Liberazione: si inaugura la nuova piazza IV novembre

Appuntamento il 25 a partire dalle 9.45 con le autorità dell’Amministrazione comunale. Il vicesindaco Sartorio: « Il progetto è una sorta di balcone sulla Valcuvia e un polmone verde nel cuore del paese»

cunardo fotoUn crocevia della storia. Paolo Sartorio, assessore al Territorio e Vicesindaco di Cunardo, definisce così piazza IV novembre che dopo la riqualificazione verrà inaugurata alla presenza delle autorità il prossimo 25 aprile. «Da circa 20 anni la festa della Liberazione viene celebrata con una manifestazione “itinerante” in uno dei paesi della nostra Valle – spiega Sartorio – e quest’anno si svolgerà proprio a Cunardo».

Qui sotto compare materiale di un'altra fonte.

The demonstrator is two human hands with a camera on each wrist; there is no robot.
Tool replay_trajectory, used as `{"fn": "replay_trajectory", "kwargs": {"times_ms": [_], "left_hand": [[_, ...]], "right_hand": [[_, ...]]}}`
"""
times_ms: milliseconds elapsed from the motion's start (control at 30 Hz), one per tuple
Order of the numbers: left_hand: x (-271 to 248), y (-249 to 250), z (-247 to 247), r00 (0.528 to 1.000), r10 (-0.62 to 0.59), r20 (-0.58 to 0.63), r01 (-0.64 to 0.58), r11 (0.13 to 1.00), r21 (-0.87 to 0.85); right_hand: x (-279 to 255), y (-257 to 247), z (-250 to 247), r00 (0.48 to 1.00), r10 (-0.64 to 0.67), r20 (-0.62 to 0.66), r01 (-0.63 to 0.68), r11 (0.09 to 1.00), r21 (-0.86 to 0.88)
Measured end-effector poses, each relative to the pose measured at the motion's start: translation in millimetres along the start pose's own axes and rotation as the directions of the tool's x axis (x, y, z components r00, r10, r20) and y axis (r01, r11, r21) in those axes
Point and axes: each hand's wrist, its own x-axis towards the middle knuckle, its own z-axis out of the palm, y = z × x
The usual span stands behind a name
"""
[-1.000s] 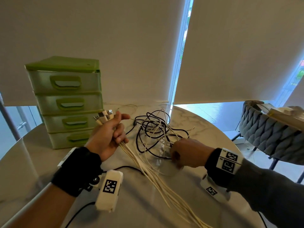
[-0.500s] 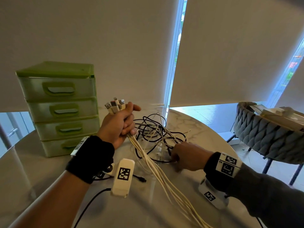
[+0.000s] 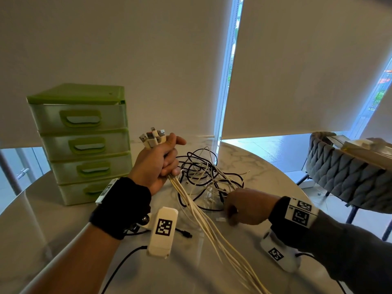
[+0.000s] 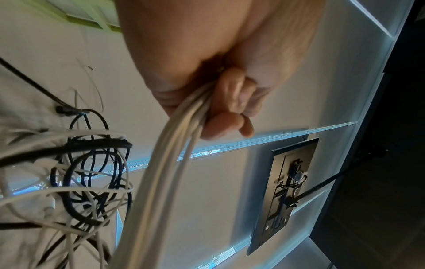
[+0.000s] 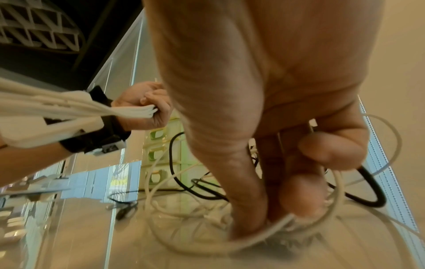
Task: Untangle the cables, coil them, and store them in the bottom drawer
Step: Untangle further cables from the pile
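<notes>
My left hand (image 3: 161, 164) is raised above the table and grips a bundle of white cables (image 3: 203, 221), their plugs (image 3: 152, 137) sticking up out of the fist; the strands trail down toward me. The left wrist view shows the same bundle (image 4: 165, 172) leaving the curled fingers (image 4: 230, 109). A tangle of black and white cables (image 3: 203, 177) lies on the table behind. My right hand (image 3: 244, 206) is down at the tangle's near edge, fingers curled round a thin white cable (image 5: 264, 234) in the right wrist view. The green drawer unit (image 3: 84, 143) stands at left, its drawers closed.
The round marble table (image 3: 265, 166) curves away at right. A grey quilted chair (image 3: 350, 172) stands beyond that edge. A loose black cable with a plug (image 3: 184, 233) lies near my left wrist. Blinds cover the windows behind.
My left hand has lifted the white bundle higher and a little to the right. My right hand has stayed low at the tangle and drawn slightly toward me.
</notes>
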Motion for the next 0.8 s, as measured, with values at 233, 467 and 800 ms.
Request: {"fn": "replay_trajectory", "kwargs": {"times_ms": [233, 467, 800], "left_hand": [[-3, -1, 4, 0.998, -0.032, -0.056, 0.036, 0.997, 0.071], [-15, 3, 15, 0.999, 0.017, 0.031, -0.02, 0.994, 0.106], [-22, 1, 17, 0.998, 0.054, 0.021, -0.057, 0.991, 0.125]], "right_hand": [[-28, -4, -70, 0.839, 0.066, -0.541, 0.328, 0.732, 0.597], [-13, -44, -69, 0.8, -0.051, -0.598, 0.489, 0.634, 0.599], [-10, -64, -80, 0.76, -0.127, -0.637, 0.561, 0.624, 0.545]]}}
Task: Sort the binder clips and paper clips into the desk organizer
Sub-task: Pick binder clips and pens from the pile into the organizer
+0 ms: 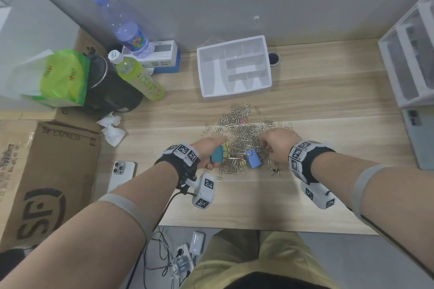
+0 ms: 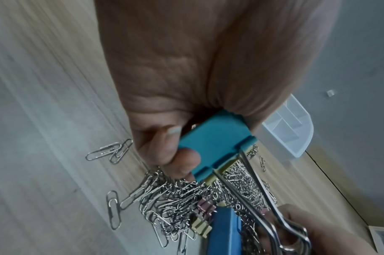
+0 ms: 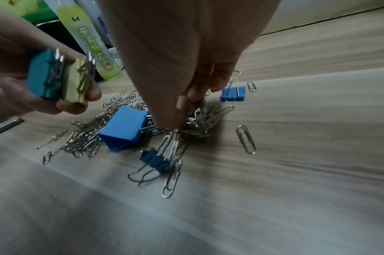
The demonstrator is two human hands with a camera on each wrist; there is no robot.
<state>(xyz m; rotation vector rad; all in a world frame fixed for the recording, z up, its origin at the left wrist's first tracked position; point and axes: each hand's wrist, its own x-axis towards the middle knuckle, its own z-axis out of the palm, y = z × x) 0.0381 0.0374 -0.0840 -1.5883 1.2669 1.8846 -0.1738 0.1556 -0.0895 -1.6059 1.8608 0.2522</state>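
Note:
My left hand [image 1: 212,156] grips a large teal binder clip [image 1: 217,157] stacked against a yellow binder clip [image 1: 226,147], just above the near edge of the paper clip pile [image 1: 239,129]. The left wrist view shows the teal clip [image 2: 217,145] between thumb and fingers. My right hand [image 3: 182,120] reaches down and pinches the wire handles of a large blue binder clip [image 3: 123,129] lying among paper clips. A small dark blue binder clip [image 3: 153,160] and a small blue binder clip [image 3: 232,94] lie nearby. The white desk organizer [image 1: 206,70] stands beyond the pile.
At the left are a green drink bottle [image 1: 138,77], a clear bottle [image 1: 126,28], a green bag [image 1: 61,75], crumpled tissue [image 1: 111,129], a phone [image 1: 122,173] and a cardboard box [image 1: 47,171]. A white drawer unit [image 1: 411,61] stands at the right.

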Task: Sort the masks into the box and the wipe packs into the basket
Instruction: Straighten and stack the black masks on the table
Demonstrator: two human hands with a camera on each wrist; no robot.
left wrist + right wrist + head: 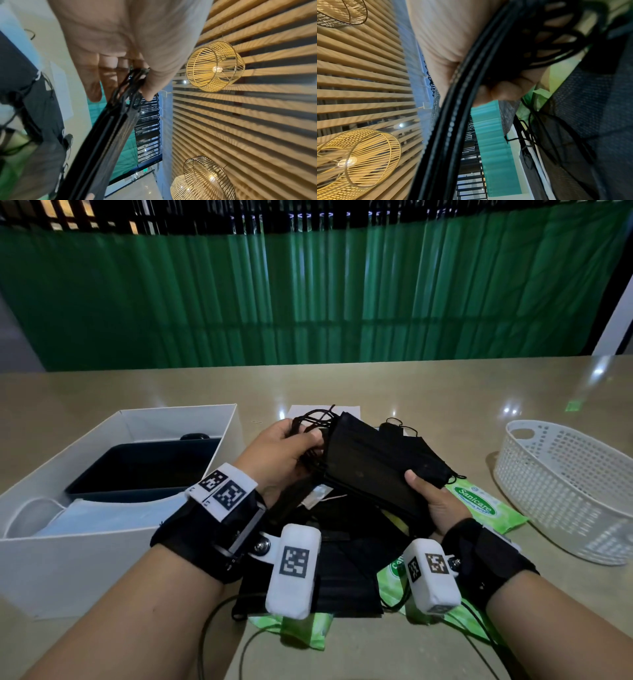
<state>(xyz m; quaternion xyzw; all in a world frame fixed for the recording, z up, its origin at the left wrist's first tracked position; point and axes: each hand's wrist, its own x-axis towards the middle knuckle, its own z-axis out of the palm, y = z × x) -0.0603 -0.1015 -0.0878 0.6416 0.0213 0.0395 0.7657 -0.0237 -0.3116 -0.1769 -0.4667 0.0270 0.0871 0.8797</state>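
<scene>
A stack of black masks (376,463) is held in the air between both hands, above the pile of masks (342,577) and green wipe packs (479,505) on the tabletop (376,385). The left hand (284,457) pinches the ear loops at the far-left end; the right hand (435,501) clamps the near-right corner with thumb on top. The long axis of the stack goes from one hand to the other, slanted. The box (191,412) lies to the left of the left hand, so this hand is nearer to it. The basket (565,491) stands to the right of the right hand.
</scene>
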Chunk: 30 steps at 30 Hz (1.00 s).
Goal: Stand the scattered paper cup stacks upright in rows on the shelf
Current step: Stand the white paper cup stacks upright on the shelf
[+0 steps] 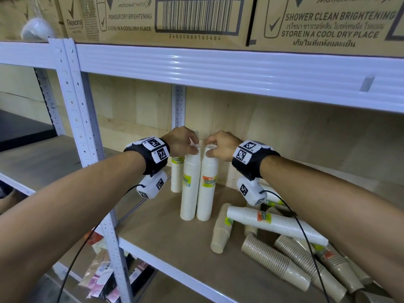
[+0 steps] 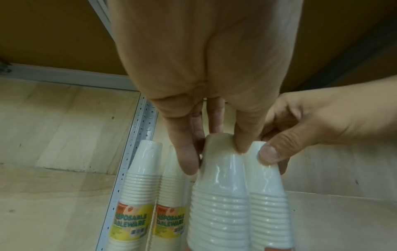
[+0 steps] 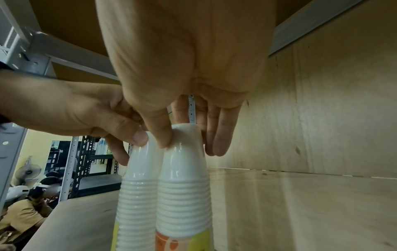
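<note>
Two tall white cup stacks stand upright side by side on the shelf board (image 1: 153,228). My left hand (image 1: 193,147) pinches the top of the left white stack (image 1: 190,189), thumb and fingers around its top cup (image 2: 221,169). My right hand (image 1: 209,149) grips the top of the right white stack (image 1: 207,189), which also shows in the right wrist view (image 3: 184,169). Two more labelled white stacks (image 2: 141,178) (image 2: 171,186) stand upright behind, against the back wall. To the right a white stack (image 1: 275,224) and several brown stacks (image 1: 275,261) lie scattered.
A white shelf beam (image 1: 218,66) runs overhead with cardboard boxes (image 1: 153,18) on it. A perforated upright post (image 1: 87,149) stands at the left. Bare board lies in front of the upright stacks. Packets (image 1: 102,276) lie on the lower level. A person (image 3: 25,212) sits far behind.
</note>
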Motion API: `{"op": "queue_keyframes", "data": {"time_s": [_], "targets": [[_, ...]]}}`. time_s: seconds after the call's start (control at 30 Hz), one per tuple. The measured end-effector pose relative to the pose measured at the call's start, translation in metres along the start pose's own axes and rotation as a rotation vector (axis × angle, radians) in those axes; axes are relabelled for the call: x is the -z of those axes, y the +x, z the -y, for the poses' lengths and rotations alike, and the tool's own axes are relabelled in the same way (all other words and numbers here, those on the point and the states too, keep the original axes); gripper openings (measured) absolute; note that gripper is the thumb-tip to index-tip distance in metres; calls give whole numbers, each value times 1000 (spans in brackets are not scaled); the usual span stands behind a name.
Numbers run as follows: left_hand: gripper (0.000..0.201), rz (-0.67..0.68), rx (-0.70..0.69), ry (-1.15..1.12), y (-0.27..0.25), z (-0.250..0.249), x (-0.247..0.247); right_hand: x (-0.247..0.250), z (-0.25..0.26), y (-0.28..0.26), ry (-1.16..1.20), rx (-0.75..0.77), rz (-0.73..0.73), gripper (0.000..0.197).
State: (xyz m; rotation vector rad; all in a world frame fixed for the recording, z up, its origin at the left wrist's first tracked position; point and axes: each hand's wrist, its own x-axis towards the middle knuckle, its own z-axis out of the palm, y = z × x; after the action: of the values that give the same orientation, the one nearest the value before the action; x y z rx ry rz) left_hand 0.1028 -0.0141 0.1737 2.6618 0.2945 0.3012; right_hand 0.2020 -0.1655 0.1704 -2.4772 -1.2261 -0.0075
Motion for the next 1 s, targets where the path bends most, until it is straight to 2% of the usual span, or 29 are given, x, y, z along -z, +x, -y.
{"op": "queue_keyframes", "data": {"time_s": [0.13,0.27,0.37,0.53,0.63,1.0], "targets": [[49,57,-37,-12,0,-2,-1,2,1,-1,3,2,30,53],[38,23,-39,58,3,-2,-3,5,1,-3,-6,10,38,50],[39,-15,-6,71,5,0,-3,6,1,-3,-18,11,46,50],[47,38,-31,81,4,-3,-2,7,-1,-3,-22,4,53,51],[44,44,-56,102,4,-5,-1,6,0,-2,-23,5,58,51],[41,48,-2,55,9,1,10,7,11,3,-9,31,41,44]]}}
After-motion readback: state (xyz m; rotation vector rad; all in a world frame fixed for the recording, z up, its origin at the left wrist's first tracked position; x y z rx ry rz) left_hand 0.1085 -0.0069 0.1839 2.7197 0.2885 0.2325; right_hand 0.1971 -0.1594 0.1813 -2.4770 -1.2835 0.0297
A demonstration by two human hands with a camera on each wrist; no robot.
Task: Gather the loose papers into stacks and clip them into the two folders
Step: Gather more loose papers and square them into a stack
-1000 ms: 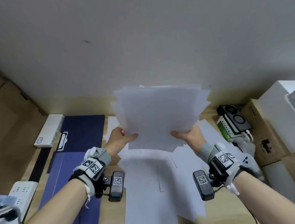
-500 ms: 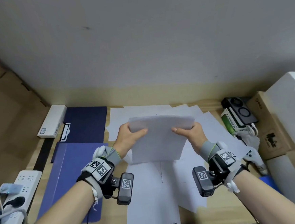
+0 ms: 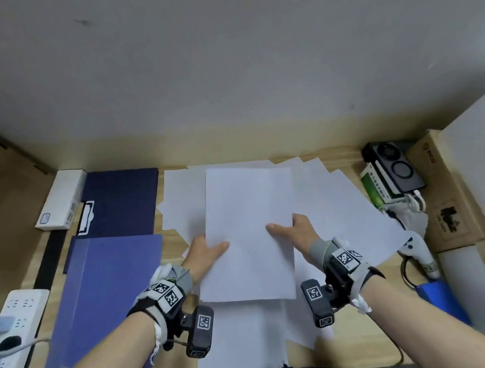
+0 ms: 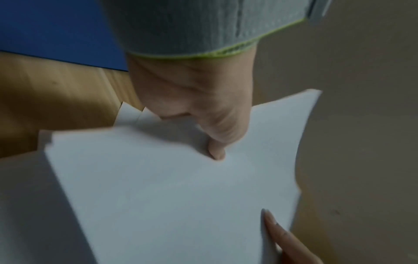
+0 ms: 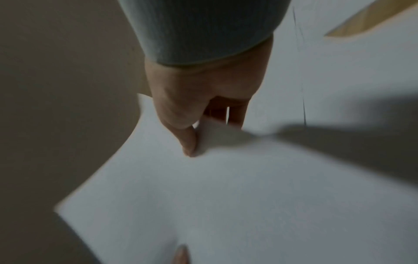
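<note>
Holding the paper stack (image 3: 249, 235) by its side edges, the left hand (image 3: 204, 252) and right hand (image 3: 293, 233) each clamp it, thumb on top and, seemingly, fingers beneath, above loose sheets (image 3: 338, 205) on the worktop (image 3: 378, 344). Uneven pinching could let sheets slip and fan out before reaching the folders (image 3: 105, 296).
</note>
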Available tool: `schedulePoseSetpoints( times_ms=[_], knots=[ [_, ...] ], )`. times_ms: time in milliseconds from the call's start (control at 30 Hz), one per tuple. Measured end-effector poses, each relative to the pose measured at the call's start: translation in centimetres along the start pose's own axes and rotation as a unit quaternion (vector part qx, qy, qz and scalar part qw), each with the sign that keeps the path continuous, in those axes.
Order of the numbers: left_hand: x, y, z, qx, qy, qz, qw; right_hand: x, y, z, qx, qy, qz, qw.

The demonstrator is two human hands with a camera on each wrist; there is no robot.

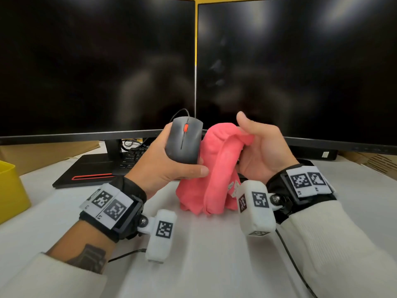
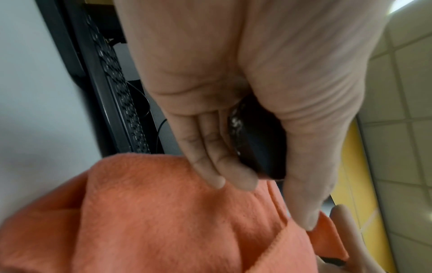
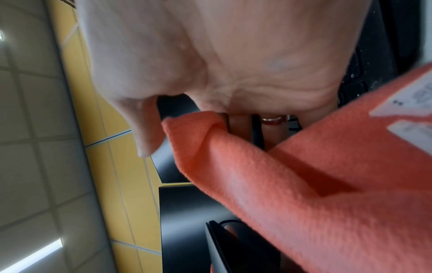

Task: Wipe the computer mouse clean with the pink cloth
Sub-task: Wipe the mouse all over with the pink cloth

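My left hand (image 1: 171, 160) holds a black wired computer mouse (image 1: 184, 140) with an orange scroll wheel, raised above the table, thumb along its near edge and fingers underneath. In the left wrist view the mouse (image 2: 259, 144) sits between palm and thumb. The pink cloth (image 1: 214, 168) hangs beside the mouse on its right, its lower folds touching the table. My right hand (image 1: 255, 147) grips the cloth's upper part, thumb lifted. The right wrist view shows the cloth (image 3: 304, 184) draped over the fingers (image 3: 238, 125); the mouse's edge (image 3: 217, 245) shows at the bottom.
Two dark monitors (image 1: 96, 65) (image 1: 300, 67) stand close behind the hands. A black keyboard (image 1: 133, 157) lies under the left monitor. A yellow box (image 1: 10, 190) sits at the left table edge. The white table (image 1: 204, 254) spreads below the wrists.
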State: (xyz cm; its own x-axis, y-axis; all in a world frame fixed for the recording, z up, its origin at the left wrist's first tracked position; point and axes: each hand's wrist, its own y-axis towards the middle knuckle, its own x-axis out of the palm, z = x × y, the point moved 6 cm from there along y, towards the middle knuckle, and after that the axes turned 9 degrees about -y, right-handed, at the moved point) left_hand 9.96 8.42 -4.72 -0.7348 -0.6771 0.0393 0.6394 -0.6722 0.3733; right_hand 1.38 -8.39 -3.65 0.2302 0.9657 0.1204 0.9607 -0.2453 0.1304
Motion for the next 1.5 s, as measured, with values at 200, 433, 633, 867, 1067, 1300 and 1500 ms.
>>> schedulePoseSetpoints(
  times_ms=[200, 433, 633, 867, 1067, 1300, 1500],
  knots=[
    [-0.8, 0.2, 0.2, 0.010, -0.010, 0.053, 0.999, -0.6, 0.3, 0.2, -0.003, 0.090, 0.020, 0.996],
    [-1.4, 1.0, -1.0, -0.044, -0.187, 0.071, 0.979, 0.6, 0.6, 0.0, -0.034, -0.015, 0.014, 0.999],
    [-0.1, 0.8, -1.1, -0.087, -0.185, 0.019, 0.979, 1.3, 0.5, 0.2, -0.060, -0.039, 0.013, 0.997],
    [0.2, 0.6, -1.6, -0.089, -0.121, -0.010, 0.989, 0.8, 0.8, 0.2, -0.097, -0.042, 0.073, 0.992],
    [0.0, 0.4, -1.2, -0.100, -0.153, -0.020, 0.983, 1.2, 0.7, -0.6, -0.127, -0.038, 0.061, 0.989],
    [0.7, 0.4, -1.0, -0.093, -0.143, -0.023, 0.985, 1.3, 0.4, -1.4, -0.223, -0.182, 0.169, 0.943],
    [-0.1, 0.5, -1.5, -0.082, -0.114, 0.007, 0.990, 3.5, 0.4, -0.9, -0.302, -0.334, 0.177, 0.875]
  ],
)
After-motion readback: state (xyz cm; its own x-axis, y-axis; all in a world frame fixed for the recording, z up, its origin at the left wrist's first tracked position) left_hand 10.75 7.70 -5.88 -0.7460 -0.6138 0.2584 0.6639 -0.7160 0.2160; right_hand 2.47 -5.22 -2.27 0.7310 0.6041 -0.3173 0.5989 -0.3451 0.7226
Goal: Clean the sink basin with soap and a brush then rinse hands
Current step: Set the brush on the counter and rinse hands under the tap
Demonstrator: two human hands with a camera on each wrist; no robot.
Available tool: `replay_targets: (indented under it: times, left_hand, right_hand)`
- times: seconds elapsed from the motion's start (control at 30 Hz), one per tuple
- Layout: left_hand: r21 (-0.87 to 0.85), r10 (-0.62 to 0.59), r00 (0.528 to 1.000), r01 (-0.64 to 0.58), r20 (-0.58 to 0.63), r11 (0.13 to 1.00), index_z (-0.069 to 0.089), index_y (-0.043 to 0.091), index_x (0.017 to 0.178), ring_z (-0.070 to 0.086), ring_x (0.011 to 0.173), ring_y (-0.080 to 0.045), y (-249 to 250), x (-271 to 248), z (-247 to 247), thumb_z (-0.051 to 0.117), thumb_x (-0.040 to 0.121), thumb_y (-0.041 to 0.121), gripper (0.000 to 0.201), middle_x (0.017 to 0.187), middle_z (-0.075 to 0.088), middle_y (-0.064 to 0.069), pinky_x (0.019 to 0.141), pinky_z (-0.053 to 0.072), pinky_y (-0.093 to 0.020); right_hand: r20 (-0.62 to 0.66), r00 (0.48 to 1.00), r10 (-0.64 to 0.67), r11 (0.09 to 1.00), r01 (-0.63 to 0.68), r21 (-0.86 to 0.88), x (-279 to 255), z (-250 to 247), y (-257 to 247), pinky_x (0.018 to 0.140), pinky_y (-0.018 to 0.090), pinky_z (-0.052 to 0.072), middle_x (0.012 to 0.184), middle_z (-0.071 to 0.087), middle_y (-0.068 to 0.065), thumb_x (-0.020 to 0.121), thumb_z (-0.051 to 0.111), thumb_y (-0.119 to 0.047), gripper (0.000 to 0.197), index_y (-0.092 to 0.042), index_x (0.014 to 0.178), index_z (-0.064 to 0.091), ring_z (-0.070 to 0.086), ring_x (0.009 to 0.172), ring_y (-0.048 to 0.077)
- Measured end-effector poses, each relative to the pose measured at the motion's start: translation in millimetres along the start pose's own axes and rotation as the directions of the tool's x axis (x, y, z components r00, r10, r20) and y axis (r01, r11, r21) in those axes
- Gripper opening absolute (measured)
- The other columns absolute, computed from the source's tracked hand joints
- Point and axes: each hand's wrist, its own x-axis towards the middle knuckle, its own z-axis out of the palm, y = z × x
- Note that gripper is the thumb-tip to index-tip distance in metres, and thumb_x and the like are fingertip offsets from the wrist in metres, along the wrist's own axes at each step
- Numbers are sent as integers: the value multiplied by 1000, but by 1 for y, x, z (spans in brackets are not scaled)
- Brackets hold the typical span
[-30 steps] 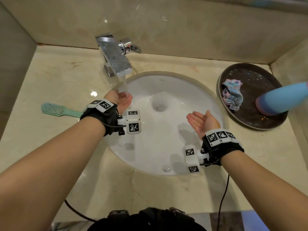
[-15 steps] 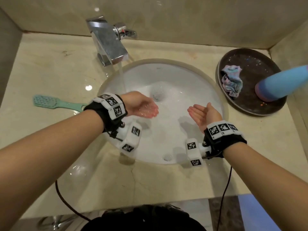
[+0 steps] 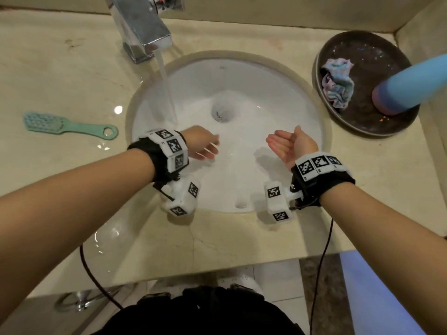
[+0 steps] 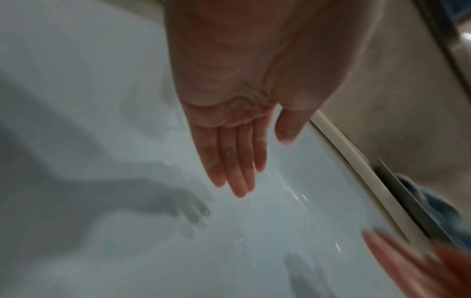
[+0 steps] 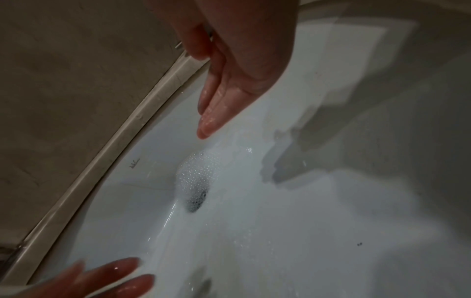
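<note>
Head view, looking down on a beige stone counter [image 3: 60,76] with one round white sink basin [image 3: 278,97] set into it. At far left, one mint-green brush [image 3: 60,125] lies flat on the counter, bristle head to the left, ring-ended handle pointing toward the basin. It sits well left of the left hand [image 3: 202,145] and touches neither hand. One chrome faucet [image 3: 142,27] stands at the back left of the basin, and a stream of water [image 3: 167,88] falls from it, landing just behind the left wrist. The left hand hovers over the basin with its fingers extended and relaxed, holding nothing; its fingertips are motion-blurred. One drain [image 3: 221,112], ringed with foam, lies between and beyond the two hands. The right hand [image 3: 294,146] is also above the basin, palm turned up and inward, fingers straight and together, empty. The hands face each other and are apart. Each wrist carries a black strap with white marker blocks. At far right, one dark round tray [image 3: 358,52] holds one crumpled pastel cloth [image 3: 338,85] and one blue bottle [image 3: 411,85] with a purple base.
</note>
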Motion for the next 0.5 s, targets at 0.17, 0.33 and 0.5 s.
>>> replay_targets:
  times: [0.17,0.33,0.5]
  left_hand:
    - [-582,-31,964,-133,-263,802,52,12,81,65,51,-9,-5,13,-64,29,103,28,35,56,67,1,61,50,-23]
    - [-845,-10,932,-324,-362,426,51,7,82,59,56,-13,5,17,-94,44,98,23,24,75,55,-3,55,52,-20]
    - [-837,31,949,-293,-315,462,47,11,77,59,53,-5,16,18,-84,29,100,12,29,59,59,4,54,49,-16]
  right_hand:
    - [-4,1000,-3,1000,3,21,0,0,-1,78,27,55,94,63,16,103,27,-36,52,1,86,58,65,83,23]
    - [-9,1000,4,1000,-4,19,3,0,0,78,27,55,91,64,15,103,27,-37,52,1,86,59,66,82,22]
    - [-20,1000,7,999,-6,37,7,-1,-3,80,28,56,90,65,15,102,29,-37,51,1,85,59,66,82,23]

Il 25 aprile cunardese inizierà alle 9.45 con un raduno al parco di via Rimembranze, per proseguire in corteo fino a piazza IV novembre; la Messa nell’anfiteatro è invece prevista per le 10.30. La giornata sarà anche l’occasione per inaugurare il nuovo look della piazza: «I lavori in questione – commenta il Vicesindaco – erano cominciati lo scorso anno e prevedevano la riqualificazione della piazza, dell’anfiteatro e del parco circostante; i finanziamenti sono arrivati per il 60% dalla Regione Lombardia e abbiamo realizzato diversi interventi: in primis la valorizzazione del monumento in ricordo dei caduti delle due guerre mondiali che è avvenuta allargando lo spazio circostante e creando un belvedere che lo mette in evidenza, poi abbiamo pensato anche al parco. Il terzo intervento ha riguardato l’anfiteatro che potrà ospitare manifestazioni estive “su misura”, come ad esempio spettacoli di musica lirica o cinema all’aperto».

Il teatro open air verrà intitolato il prossimo 1° settembre al dottor Formentano, fondatore dell’Avis e cunardese di adozione. «Tutto il progetto è una sorta di balcone sulla Valcuvia – spiega Sartorio – ma anche un polmone verde nel cuore del paese». Infine in piazza IV novembre si respira aria di storia: l’intitolazione è un riferimento esplicito alla vittoria italiana della Prima guerra mondiale, in piazza si trova l’obelisco dedicato ai caduti delle due guerre mondiali e l’anfiteatro si affaccia sul monte San Martino, teatro di uno dei primi episodi della Resistenza partigiana. Un progetto insomma che mira al miglioramento estetico del paese e che non si scorda del passato.